EU diplomats sceptical on CIA detention camp reports
03.11.05 @ 17:40
BRUSSELS - EU diplomats do not believe the CIA has secret al Qaeda detention camps in Poland or Romania, but the European Commission will quiz member states informally on the subject.
The Washington Post and NGO Human Rights Watch broke the story on Wednesday (2 November), indicating that northeast Poland and the Romanian Black Sea coast are likely sites.
Warsaw and Bucharest have categorically denied the claims however, with policy advisors to EU foreign affairs chief Javier Solana accepting the rebuttals at face value.
"They wouldn't have said it in that tone if there was a shred of truth in it. Having this level of denial means it didn't happen", the Institute for Security Studies' eastern Europe expert Marcin Zaborowski told EUobserver.
"If they are lying, they have put themselves in very deep trouble", he added.
The Paris-based institute advises Mr Solana's cabinet on security policy and is funded by member states.
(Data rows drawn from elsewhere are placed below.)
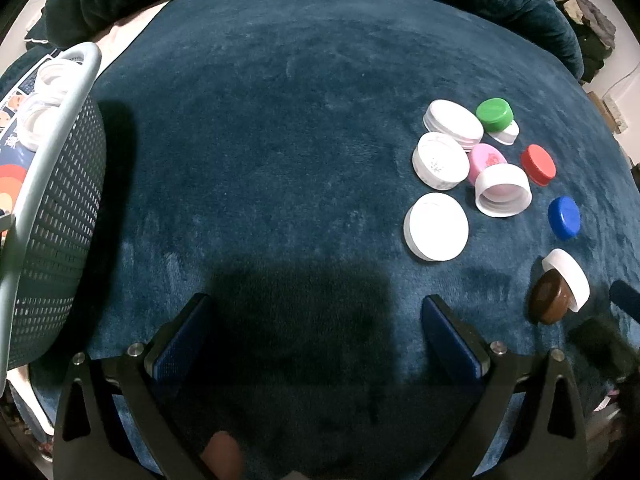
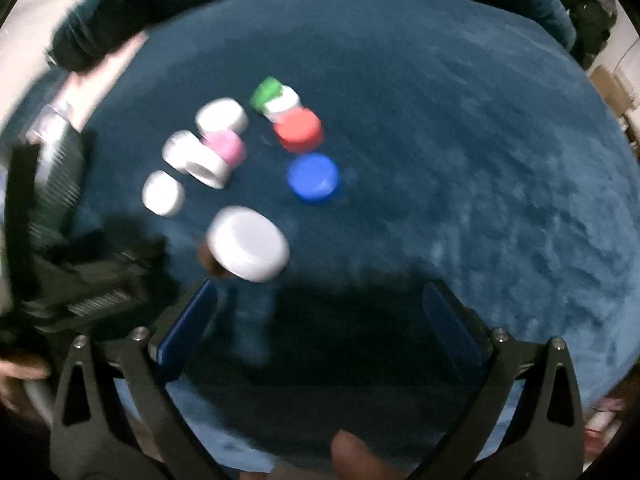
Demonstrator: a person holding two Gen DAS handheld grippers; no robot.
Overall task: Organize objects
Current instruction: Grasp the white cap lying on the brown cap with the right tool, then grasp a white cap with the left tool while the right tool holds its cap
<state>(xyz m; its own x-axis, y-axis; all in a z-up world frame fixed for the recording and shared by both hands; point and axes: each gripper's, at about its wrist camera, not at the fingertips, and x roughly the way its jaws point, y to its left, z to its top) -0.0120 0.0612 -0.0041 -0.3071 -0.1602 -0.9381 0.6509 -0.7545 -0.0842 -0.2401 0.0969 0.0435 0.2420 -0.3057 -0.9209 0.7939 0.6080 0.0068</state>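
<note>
1. Grippers are noted nearest the lenses: the left gripper [image 1: 316, 324] and the right gripper [image 2: 320, 312] are both spread wide with nothing between the blue pads, each held above the blue plush cover [image 1: 280, 120].
2. Just ahead of the right gripper, a white cap [image 2: 248, 244] is seen leaning on a brown cap [image 2: 206, 258]; it is judged the likeliest next pick, being closest to the jaws.
3. Beyond it, the blue cap [image 2: 314, 178], red cap [image 2: 300, 130], pink cap [image 2: 224, 146] and green cap [image 2: 266, 92] are found bunched with further white caps, some touching or overlapping. The cluster is judged to be the unsorted stock, gathered within reach of the right gripper.
4. A perforated basket [image 1: 60, 216] is recorded at the left edge of the left wrist view, close beside the left gripper and well apart from the cluster. Clear lids [image 1: 44, 112] are visible over its rim, so it is taken as the collecting point.
5. Differences between views: the left view is sharp and shows one upturned white cap [image 1: 503, 190] lying against the pink one; the right view is motion-blurred, and the basket can possibly be made out at its left margin, though this cannot be confirmed.
</note>
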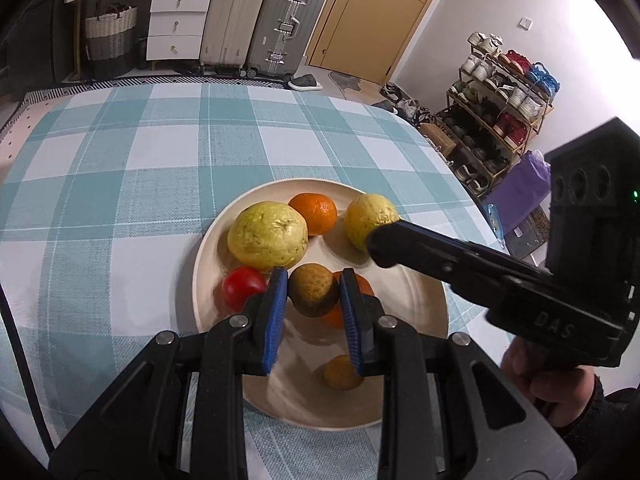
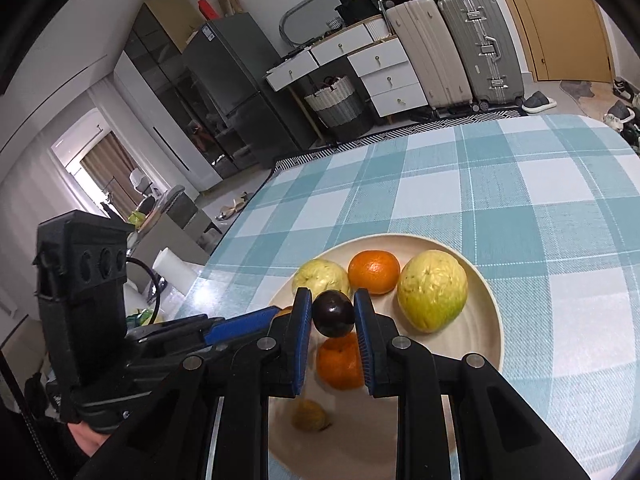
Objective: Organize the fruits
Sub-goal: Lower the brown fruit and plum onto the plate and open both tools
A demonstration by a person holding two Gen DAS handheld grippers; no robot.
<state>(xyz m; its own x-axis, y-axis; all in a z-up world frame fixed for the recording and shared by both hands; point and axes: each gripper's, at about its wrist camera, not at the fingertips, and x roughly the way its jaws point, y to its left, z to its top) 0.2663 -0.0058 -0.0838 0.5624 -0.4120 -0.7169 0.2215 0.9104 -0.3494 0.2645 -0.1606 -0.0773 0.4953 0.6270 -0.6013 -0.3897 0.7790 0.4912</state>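
Observation:
A cream plate [image 1: 416, 300] on the checked tablecloth holds two yellow guavas [image 1: 268, 236] [image 1: 370, 220], an orange [image 1: 313, 213], a red tomato [image 1: 242, 286] and a small yellowish fruit [image 1: 340, 372]. Above the plate, my left gripper [image 1: 314, 294] is shut on a brown-green round fruit [image 1: 314, 296], with a second orange [image 1: 360, 286] partly hidden behind it. My right gripper [image 2: 333, 316] is shut on a dark purple round fruit [image 2: 333, 314] over the plate [image 2: 484, 344]. In the left wrist view the right gripper [image 1: 378, 240] reaches in from the right beside the smaller guava, and its fruit is hidden.
The teal and white checked tablecloth [image 1: 160, 168] spreads far and left of the plate. The table's edge runs close on the right [image 1: 472, 200], with a shoe rack [image 1: 500, 112] beyond. Suitcases [image 1: 260, 20] and drawers stand by the far wall. A hand [image 1: 560, 380] holds the right gripper.

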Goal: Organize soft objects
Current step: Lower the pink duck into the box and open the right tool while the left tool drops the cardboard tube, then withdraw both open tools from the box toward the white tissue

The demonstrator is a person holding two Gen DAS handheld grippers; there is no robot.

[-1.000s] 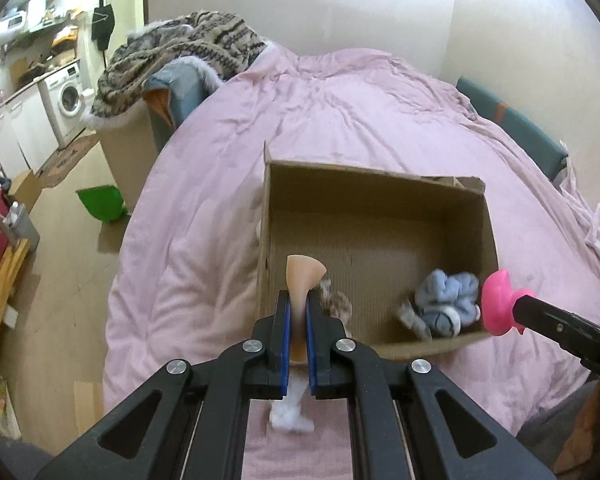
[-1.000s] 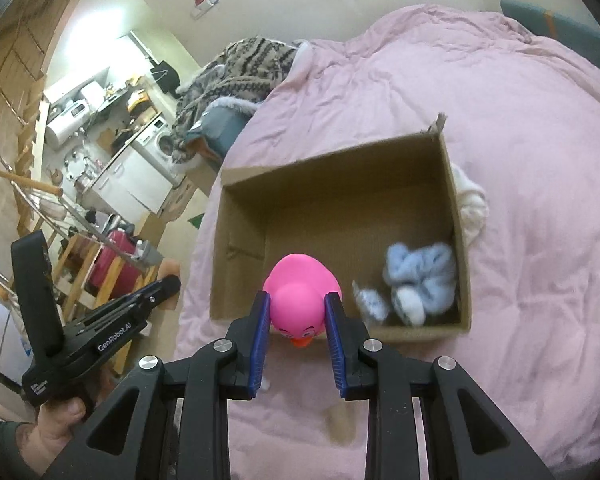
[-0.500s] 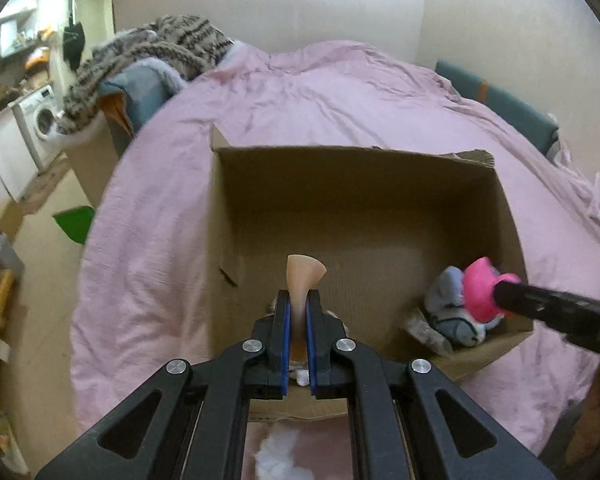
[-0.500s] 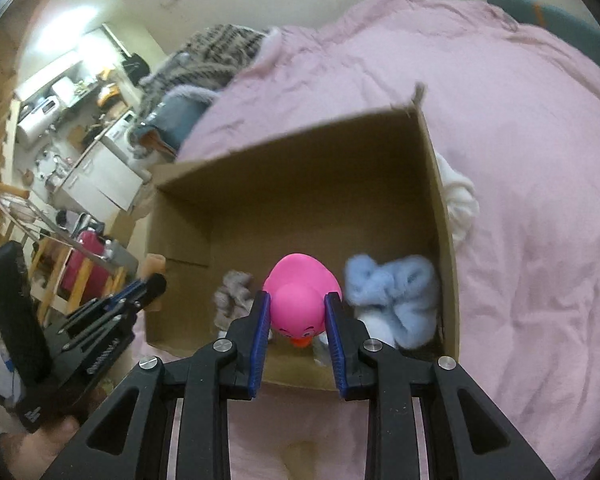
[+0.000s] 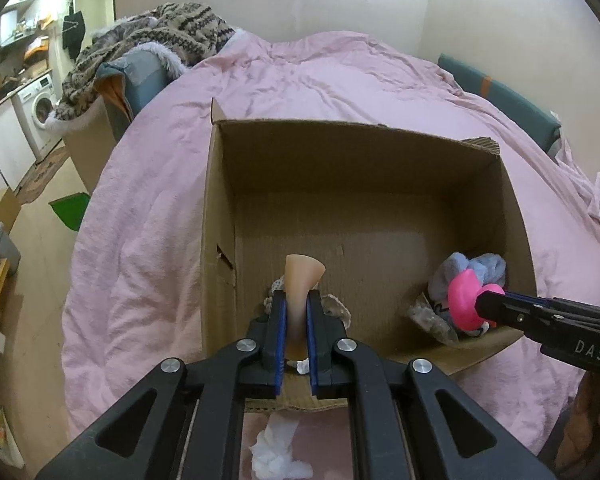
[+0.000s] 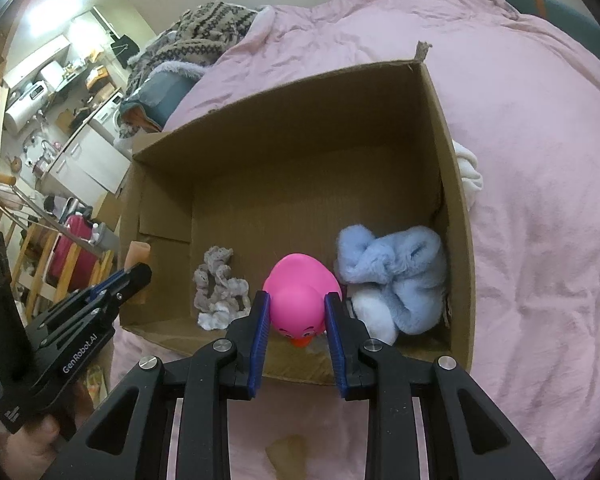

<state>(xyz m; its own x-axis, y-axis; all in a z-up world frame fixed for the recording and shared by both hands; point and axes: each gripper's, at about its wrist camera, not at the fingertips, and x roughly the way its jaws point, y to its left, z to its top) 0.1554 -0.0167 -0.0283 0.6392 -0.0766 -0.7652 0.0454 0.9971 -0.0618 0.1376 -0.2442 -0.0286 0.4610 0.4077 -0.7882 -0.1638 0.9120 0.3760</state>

The Polish president's spokesman Waldemar Dubaniowski told news agency PAP on Thursday: "There have never been special prisons for terrorists in Poland and there never will be".
Romanian prime minister Calin Tariceanu said to Reuters on Wednesday night that "There are no CIA bases in Romania".
Commission asks questions
Meanwhile, the commission plans to seek its own confirmation of events.
Brussels' justice and home affairs spokesman Friso Roscam Abbing said commission director generals are empowered to quiz member states' senior politicians on the subject, but the questions would amount to "research" rather than an investigation.
"I don't think we have such things in eastern Europe, at least not as far as I know", he said.
EU human rights machine laid bare
As far as EU candidate member states like Romania are concerned, the commission's competency in human rights is limited to monitoring compliance with the so-called Copenhagen criteria.
These enlargement criteria state that EU candidates must guarantee democracy, the rule of law and human rights, among other economic conditions.
"The Copenhagen criteria are rather clear. I don't think the existence of secret prisons would be compatible with that", Mr Roscam Abbing remarked.
Beyond this, current member states can be punished for human rights violations by having their EU voting rights suspended under article 7 of the Treaty.
But the process requires one third of the other 24 member states to agree that there is "a persistent breach" of basic EU values.
"I don't think we are quite there yet", Mr Roscam Abbing quipped.